— COLLECTED DATA —
====================
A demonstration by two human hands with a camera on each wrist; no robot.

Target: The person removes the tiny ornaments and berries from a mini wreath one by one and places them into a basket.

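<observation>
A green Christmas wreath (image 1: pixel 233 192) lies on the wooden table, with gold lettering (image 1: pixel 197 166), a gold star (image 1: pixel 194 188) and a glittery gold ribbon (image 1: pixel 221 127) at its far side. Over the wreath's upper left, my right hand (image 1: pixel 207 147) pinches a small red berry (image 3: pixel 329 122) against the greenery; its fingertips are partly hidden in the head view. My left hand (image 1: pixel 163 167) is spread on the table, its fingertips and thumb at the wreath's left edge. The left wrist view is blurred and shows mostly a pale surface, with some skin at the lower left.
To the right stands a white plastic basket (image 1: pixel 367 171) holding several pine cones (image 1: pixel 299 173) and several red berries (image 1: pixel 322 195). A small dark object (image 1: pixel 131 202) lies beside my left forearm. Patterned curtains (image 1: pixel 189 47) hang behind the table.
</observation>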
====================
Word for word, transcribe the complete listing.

A demonstration by two human hands with a camera on each wrist; no robot.

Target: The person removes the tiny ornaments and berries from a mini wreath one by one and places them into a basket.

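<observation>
A green Christmas wreath (image 1: pixel 233 192) lies on the wooden table, with gold lettering (image 1: pixel 197 166), a gold star (image 1: pixel 194 188) and a glittery gold ribbon (image 1: pixel 221 127) at its far side. Over the wreath's upper left, my right hand (image 1: pixel 207 147) pinches a small red berry (image 3: pixel 329 122) against the greenery; its fingertips are partly hidden in the head view. My left hand (image 1: pixel 163 167) is spread on the table, its fingertips and thumb at the wreath's left edge. The left wrist view is blurred and shows mostly a pale surface, with some skin at the lower left.
To the right stands a white plastic basket (image 1: pixel 367 171) holding several pine cones (image 1: pixel 299 173) and several red berries (image 1: pixel 322 195). A small dark object (image 1: pixel 131 202) lies beside my left forearm. Patterned curtains (image 1: pixel 189 47) hang behind the table.
</observation>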

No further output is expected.